Pratiche commerciali scorrette: un concetto ampliato
La pronuncia del TAR Lazio ha offerto una lettura estensiva del concetto di pratica commerciale aggressiva ai sensi degli artt. 20, 24 e 25 del Codice del consumo (d.lgs. 206/2005). Il Tribunale ha stabilito che l’aggressività non richiede manifestazioni esplicite di minaccia o coercizione: è sufficiente l’abuso della posizione di forza del professionista, idoneo ad alterare, anche solo potenzialmente, la libertà di scelta del consumatore.
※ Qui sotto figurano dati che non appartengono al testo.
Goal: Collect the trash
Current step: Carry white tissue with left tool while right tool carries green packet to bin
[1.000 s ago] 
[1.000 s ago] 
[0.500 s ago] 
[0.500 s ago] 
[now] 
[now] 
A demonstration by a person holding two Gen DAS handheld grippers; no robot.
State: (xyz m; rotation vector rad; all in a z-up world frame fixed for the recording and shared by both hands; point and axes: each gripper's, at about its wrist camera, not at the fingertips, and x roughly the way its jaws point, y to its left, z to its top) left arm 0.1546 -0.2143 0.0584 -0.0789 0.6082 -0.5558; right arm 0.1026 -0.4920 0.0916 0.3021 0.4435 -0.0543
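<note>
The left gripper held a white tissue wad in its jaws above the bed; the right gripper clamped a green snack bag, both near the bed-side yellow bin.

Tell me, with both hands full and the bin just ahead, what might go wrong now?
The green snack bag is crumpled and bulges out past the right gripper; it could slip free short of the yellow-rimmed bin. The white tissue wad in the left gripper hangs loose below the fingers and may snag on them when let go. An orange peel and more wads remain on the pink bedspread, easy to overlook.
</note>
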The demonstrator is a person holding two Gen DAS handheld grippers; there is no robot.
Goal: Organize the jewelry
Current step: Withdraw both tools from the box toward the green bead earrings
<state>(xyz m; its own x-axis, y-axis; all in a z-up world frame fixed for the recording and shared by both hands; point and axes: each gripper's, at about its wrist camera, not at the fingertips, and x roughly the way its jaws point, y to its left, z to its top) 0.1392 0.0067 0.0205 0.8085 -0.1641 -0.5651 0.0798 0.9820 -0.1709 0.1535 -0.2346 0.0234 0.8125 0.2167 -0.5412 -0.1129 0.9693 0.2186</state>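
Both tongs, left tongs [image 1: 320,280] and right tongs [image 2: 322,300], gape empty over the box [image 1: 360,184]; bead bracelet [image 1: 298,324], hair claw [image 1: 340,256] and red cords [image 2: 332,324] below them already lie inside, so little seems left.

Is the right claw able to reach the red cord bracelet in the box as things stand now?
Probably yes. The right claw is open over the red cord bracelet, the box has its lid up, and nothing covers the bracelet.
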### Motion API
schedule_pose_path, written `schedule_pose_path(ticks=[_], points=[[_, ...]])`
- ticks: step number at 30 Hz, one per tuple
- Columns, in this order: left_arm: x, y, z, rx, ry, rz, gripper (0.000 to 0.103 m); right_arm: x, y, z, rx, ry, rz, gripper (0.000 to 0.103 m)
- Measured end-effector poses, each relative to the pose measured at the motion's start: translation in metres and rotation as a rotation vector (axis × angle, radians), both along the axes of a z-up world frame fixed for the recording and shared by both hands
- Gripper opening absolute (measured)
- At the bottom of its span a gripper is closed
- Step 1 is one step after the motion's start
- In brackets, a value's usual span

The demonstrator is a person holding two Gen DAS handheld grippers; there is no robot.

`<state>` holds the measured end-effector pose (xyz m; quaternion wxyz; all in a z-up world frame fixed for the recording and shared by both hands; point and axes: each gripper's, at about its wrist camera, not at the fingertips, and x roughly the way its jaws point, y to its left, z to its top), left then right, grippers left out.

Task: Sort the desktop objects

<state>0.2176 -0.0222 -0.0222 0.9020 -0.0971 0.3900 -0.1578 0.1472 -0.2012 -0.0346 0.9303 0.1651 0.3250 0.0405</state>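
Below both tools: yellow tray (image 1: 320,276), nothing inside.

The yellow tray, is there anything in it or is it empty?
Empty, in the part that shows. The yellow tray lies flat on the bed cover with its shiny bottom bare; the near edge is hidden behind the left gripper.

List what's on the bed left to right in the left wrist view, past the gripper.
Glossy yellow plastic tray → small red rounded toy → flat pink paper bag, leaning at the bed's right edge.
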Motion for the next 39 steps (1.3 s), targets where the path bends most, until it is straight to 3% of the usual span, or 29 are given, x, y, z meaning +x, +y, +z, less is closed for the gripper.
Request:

In tale cornice, le numerose condotte contestate dall’Autorità Garante – consegna di prodotti difettosi, cattiva gestione del servizio post vendita, compressione dei diritti di garanzia e recesso – configurano una strategia commerciale complessiva e non una semplice serie di inadempimenti contrattuali.
Una strategia commerciale lesiva dei diritti del consumatore
Secondo il TAR, la gravità del comportamento contestato risiede nella sistematicità delle violazioni e nella natura aggressiva della gestione del post vendita. La società ricorrente, pur avendo riconosciuto il buono spesa come rimedio in caso di problematiche, avrebbe adottato politiche non trasparenti e limitative, escludendo il diritto di recesso anche in assenza dei presupposti di legge (come nel caso di beni non personalizzati) e subordinando la denuncia del vizio alla ristretta finestra dei sette giorni. La frequente mancata consegna di componenti e l’onere di controllo immediato imposto al cliente hanno aggravato il pregiudizio, generando un quadro in cui il professionista, anziché garantire la qualità del servizio, avrebbe imposto ostacoli sistemici all’esercizio dei diritti consumeristici.
L’istruttoria dell’Autorità e la legittimità della sanzione
La sentenza ha sottolineato come l’AGCM abbia svolto un’istruttoria approfondita, supportata da centinaia di migliaia di segnalazioni, documenti interni dell’azienda e analisi sul customer care. Gli errori nelle consegne, la gestione dilatoria dei reclami e l’adozione di prassi elusive nella garanzia e nel recesso configurano una condotta omissiva e colposa, in contrasto con gli obblighi di diligenza richiesti al professionista. L’elemento soggettivo dell’illecito è stato ritenuto sussistente per presunzione legale, non superata da elementi a discarico forniti dalla società. La sanzione, infine, è stata giudicata proporzionata in relazione al fatturato aziendale, alla durata della condotta e al numero dei consumatori coinvolti, con applicazione di una riduzione del 20% per la presenza di perdite nell’ultimo esercizio.